- **What you should do**: Below are some records. Return exactly their lines from the one containing "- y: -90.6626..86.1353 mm" through the one containing "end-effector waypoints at", and drop the pictures.

(Extracted records)
■ ■ ■ ■ ■ ■ ■

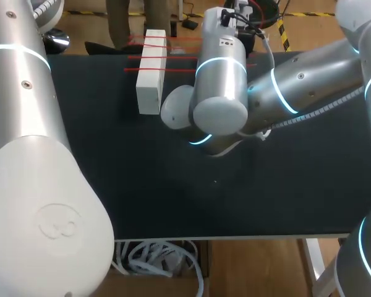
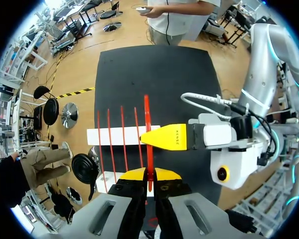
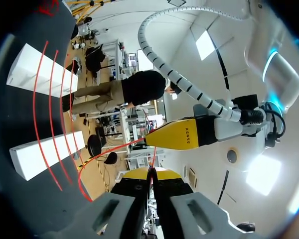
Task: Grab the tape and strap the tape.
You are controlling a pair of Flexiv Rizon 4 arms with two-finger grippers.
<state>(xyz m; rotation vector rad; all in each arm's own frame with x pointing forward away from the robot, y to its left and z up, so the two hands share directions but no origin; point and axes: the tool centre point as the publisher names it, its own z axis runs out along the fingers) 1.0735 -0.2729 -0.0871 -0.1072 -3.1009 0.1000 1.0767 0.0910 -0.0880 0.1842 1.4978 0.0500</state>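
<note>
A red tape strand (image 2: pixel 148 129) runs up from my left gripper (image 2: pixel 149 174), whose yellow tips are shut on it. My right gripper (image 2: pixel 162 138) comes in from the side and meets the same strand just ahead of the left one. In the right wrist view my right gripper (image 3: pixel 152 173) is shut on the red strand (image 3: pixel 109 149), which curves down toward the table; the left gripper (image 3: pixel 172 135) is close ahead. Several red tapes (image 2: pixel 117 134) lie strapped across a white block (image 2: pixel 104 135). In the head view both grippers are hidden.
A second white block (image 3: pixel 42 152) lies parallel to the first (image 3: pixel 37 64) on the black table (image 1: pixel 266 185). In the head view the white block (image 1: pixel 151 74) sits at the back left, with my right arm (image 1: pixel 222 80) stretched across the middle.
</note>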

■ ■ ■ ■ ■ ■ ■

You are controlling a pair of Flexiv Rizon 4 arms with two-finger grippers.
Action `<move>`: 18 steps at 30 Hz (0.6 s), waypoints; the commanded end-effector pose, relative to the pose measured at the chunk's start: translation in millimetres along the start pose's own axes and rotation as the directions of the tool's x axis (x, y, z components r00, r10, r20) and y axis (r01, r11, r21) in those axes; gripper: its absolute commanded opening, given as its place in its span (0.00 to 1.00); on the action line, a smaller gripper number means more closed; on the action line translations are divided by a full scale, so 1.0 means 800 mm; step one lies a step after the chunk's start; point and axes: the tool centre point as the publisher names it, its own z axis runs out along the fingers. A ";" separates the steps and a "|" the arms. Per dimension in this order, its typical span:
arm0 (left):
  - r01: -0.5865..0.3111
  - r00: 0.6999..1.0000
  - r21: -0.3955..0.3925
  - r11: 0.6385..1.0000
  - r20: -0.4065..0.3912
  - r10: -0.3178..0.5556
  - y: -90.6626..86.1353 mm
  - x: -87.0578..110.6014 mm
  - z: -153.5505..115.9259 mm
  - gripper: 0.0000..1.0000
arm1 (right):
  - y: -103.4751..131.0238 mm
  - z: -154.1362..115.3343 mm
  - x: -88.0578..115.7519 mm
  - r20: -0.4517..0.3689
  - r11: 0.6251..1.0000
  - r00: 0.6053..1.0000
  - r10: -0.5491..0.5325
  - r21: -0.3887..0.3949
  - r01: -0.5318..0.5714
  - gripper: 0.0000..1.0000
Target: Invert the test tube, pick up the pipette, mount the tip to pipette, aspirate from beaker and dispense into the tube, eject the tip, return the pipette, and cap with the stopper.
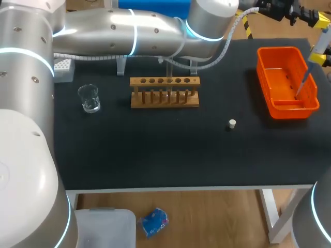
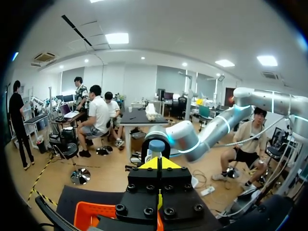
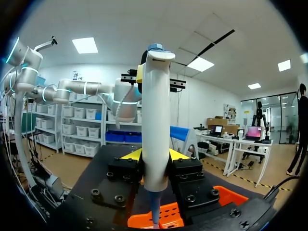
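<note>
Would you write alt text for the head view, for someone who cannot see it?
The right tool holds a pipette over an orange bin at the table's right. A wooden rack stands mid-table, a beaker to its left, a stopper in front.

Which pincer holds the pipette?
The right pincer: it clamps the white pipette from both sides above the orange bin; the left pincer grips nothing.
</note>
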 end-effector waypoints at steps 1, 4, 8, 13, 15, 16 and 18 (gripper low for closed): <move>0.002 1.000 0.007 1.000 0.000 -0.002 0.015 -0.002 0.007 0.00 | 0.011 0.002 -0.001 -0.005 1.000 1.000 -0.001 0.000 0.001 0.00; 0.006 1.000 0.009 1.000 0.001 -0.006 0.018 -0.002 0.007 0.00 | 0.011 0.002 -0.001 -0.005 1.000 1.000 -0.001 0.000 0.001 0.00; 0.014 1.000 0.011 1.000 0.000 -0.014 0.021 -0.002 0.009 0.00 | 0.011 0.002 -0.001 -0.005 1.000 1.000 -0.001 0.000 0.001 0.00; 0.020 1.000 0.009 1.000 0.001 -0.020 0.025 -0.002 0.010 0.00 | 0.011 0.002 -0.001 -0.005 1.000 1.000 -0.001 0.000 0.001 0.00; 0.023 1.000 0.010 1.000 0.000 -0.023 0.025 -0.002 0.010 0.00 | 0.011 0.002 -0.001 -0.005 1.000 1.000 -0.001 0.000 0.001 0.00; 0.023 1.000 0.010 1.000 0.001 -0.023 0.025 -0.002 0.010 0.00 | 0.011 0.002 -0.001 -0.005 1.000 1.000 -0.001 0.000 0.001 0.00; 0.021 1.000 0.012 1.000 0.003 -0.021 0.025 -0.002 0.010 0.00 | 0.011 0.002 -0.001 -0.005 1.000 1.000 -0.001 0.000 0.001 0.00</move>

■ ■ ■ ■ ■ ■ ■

- **Task answer**:
  - y: -90.6626..86.1353 mm
  - x: -87.0578..110.6014 mm
  - z: -153.5505..115.9259 mm
  - gripper: 0.0000..1.0000
arm1 (right):
  - y: -103.4751..131.0238 mm
  - z: -154.1362..115.3343 mm
  - x: -88.0578..115.7519 mm
  - r20: -0.4517..0.3689
  - r11: 0.6251..1.0000
  - r00: 0.6053..1.0000
  - r10: -0.5491..0.5325
  - r21: -0.3887..0.3949
  - r01: -0.5318..0.5714
  - gripper: 0.0000..1.0000
Target: Invert the test tube, pick up the pipette, mount the tip to pipette, aspirate from beaker and dispense into the tube, eject the tip, return the pipette, and cap with the stopper.
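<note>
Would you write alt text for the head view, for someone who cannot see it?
The right tool holds a pipette over an orange bin at the table's right. A wooden rack stands mid-table, a beaker to its left, a stopper in front.

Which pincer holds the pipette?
The right pincer: it clamps the white pipette from both sides above the orange bin; the left pincer grips nothing.
</note>
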 end-effector waypoints at steps 1, 4, 8, 13, 15, 16 and 18 (gripper low for closed): <move>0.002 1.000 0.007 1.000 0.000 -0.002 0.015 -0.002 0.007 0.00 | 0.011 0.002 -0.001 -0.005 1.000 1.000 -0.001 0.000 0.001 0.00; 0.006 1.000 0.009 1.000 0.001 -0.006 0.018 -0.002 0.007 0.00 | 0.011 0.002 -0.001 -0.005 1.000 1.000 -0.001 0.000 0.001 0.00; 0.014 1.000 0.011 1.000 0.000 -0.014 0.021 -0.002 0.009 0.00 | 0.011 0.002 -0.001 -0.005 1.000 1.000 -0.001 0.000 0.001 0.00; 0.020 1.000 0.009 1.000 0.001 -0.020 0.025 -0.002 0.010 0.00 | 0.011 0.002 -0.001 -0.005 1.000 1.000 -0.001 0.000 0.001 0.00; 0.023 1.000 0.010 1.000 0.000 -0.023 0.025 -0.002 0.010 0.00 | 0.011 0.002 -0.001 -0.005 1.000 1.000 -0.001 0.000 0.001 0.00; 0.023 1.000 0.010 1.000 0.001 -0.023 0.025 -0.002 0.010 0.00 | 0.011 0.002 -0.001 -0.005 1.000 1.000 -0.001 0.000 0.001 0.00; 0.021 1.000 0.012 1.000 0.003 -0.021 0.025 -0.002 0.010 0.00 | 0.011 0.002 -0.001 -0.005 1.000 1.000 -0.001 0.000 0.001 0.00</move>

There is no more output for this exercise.